> **Task description**:
Give back every record exactly as it reads.

> **Provided material**:
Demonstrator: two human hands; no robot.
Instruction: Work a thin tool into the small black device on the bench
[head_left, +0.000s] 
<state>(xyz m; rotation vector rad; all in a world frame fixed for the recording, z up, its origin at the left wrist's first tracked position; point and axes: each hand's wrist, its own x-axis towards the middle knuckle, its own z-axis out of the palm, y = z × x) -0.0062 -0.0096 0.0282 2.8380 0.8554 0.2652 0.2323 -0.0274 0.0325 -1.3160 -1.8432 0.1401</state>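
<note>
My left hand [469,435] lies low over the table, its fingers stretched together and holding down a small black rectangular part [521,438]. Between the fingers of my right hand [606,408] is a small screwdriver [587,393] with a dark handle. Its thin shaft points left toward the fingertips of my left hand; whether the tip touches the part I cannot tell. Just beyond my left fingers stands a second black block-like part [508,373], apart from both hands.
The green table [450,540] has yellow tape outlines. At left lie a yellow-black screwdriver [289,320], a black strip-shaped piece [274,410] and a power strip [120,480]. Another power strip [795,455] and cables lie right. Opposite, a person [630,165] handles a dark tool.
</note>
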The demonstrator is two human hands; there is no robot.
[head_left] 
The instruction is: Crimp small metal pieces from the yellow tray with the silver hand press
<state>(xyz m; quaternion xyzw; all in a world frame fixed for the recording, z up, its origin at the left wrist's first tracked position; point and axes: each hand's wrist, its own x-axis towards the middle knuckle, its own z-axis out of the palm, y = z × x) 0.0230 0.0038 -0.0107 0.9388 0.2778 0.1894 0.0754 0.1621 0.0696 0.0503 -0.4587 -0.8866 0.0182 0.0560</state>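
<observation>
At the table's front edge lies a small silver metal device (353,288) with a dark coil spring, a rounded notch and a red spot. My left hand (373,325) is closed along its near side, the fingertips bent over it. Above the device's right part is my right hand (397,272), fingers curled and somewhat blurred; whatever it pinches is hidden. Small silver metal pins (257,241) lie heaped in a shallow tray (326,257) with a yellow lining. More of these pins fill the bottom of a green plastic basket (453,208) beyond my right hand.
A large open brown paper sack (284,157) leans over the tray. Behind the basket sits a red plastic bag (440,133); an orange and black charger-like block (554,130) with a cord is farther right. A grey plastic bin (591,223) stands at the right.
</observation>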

> **Exercise result**:
Demonstrator: two human hands; no robot.
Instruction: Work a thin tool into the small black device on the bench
[head_left, +0.000s] 
<state>(xyz m; rotation vector rad; all in a world frame fixed for the recording, z up, its origin at the left wrist's first tracked position; point and axes: each hand's wrist, its own x-axis towards the middle knuckle, its own z-axis out of the palm, y = z × x) -0.0062 -0.0096 0.0282 2.8380 0.8554 0.2652 0.2323 -0.0274 0.0325 -1.3160 -1.8432 0.1401</state>
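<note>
My left hand [469,435] lies low over the table, its fingers stretched together and holding down a small black rectangular part [521,438]. Between the fingers of my right hand [606,408] is a small screwdriver [587,393] with a dark handle. Its thin shaft points left toward the fingertips of my left hand; whether the tip touches the part I cannot tell. Just beyond my left fingers stands a second black block-like part [508,373], apart from both hands.
The green table [450,540] has yellow tape outlines. At left lie a yellow-black screwdriver [289,320], a black strip-shaped piece [274,410] and a power strip [120,480]. Another power strip [795,455] and cables lie right. Opposite, a person [630,165] handles a dark tool.
</note>
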The demonstrator is two human hands; there is no robot.
[head_left] 
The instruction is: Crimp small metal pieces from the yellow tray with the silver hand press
<state>(xyz m; quaternion xyzw; all in a world frame fixed for the recording, z up, its origin at the left wrist's first tracked position; point and axes: each hand's wrist, its own x-axis towards the middle knuckle, its own z-axis out of the palm, y = z × x) 0.0230 0.0038 -0.0107 0.9388 0.2778 0.1894 0.0754 0.1621 0.0696 0.0503 -0.4587 -0.8866 0.0182 0.0560</state>
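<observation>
At the table's front edge lies a small silver metal device (353,288) with a dark coil spring, a rounded notch and a red spot. My left hand (373,325) is closed along its near side, the fingertips bent over it. Above the device's right part is my right hand (397,272), fingers curled and somewhat blurred; whatever it pinches is hidden. Small silver metal pins (257,241) lie heaped in a shallow tray (326,257) with a yellow lining. More of these pins fill the bottom of a green plastic basket (453,208) beyond my right hand.
A large open brown paper sack (284,157) leans over the tray. Behind the basket sits a red plastic bag (440,133); an orange and black charger-like block (554,130) with a cord is farther right. A grey plastic bin (591,223) stands at the right.
</observation>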

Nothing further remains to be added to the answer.